Entre le jardin public Tino Rossi et la Cité de la Mode et du Design, le site d'étude est la Voie Express Rive Gauche. Cette dernière, située sous le pont d'Austerlitz et le long de la Seine (cf. figure 1, photographies B et C), a été fermée à la circulation en 20185, dans le cadre de la mise en œuvre du Réseau Express Vélo (REVe)6. Profitant de cette opportunité, l'enjeu central de ce réaménagement est de résorber la rupture urbaine existante et de permettre le développement de nouveaux usages. Cet objectif répond à l'une des problématiques du budget participatif, retranscrite dans le premier chantier de la Stratégie Paris Piéton, c'est-à-dire « faciliter les continuités piétonnes et de nouveaux partages de la voirie ».

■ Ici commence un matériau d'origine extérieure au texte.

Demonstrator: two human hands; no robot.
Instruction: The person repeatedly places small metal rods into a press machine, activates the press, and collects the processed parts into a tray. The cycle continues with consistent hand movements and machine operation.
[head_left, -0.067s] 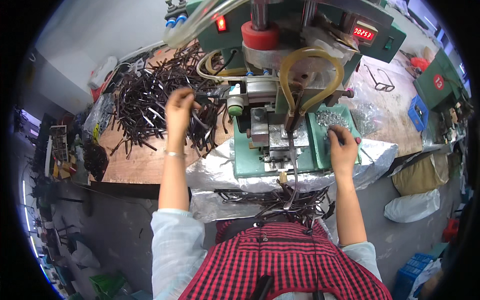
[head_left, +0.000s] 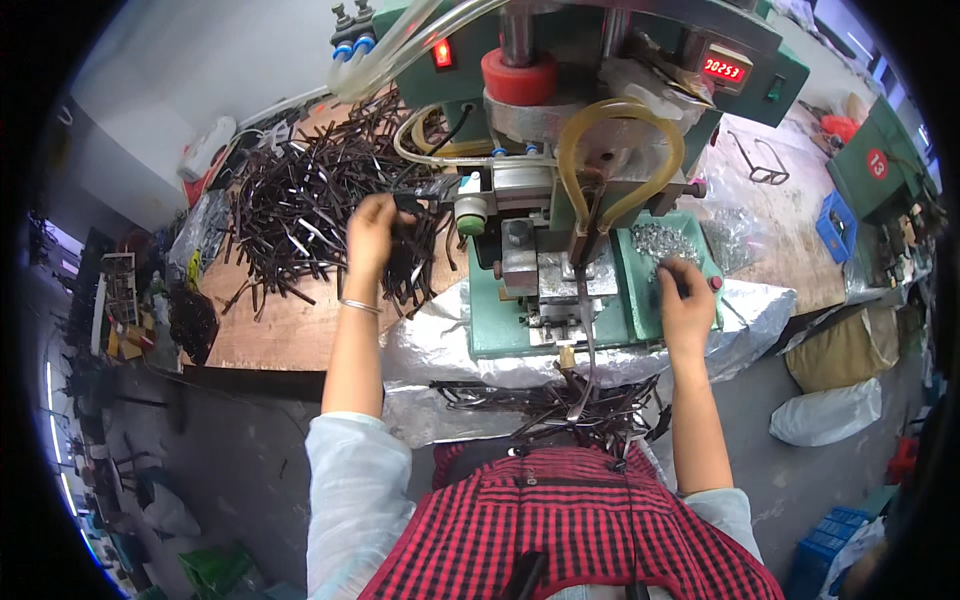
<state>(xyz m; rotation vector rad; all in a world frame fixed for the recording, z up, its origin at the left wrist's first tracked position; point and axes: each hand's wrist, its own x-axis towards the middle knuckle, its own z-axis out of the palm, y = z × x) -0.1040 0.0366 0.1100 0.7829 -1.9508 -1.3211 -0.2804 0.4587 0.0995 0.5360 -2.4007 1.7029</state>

À l'heure actuelle, le cheminement piéton (et cycliste) est largement contraint par une imposante rampe d'accès routière. Les piétons et les vélos doivent se partager un passage restreint, sous la rampe, mal éclairé et donc potentiellement dangereux en raison du manque de visibilité (cf. figure 1, photographie D). De plus, la portion de terrain au nord de ce passage, appartenant au Port de Paris, est occupée par des places de stationnement de la Brigade fluviale, fragmentant ainsi la continuité paysagère avec le jardin Tino Rossi (cf. figure 1, photographie E). Quant à la portion sud, elle est réservée en partie à la (faible) circulation provenant de la Cité de la Mode et du Design et des riverains occupant les péniches, qui stationnent sur le quai (cf. figure 1, photographie A). L'objectif est donc de profiter de la fermeture à la circulation pour résorber la rupture urbaine afin d'offrir aux piétons et aux cyclistes un espace public de meilleure qualité s'inscrivant dans un mouvement de reconquête des berges de la Seine.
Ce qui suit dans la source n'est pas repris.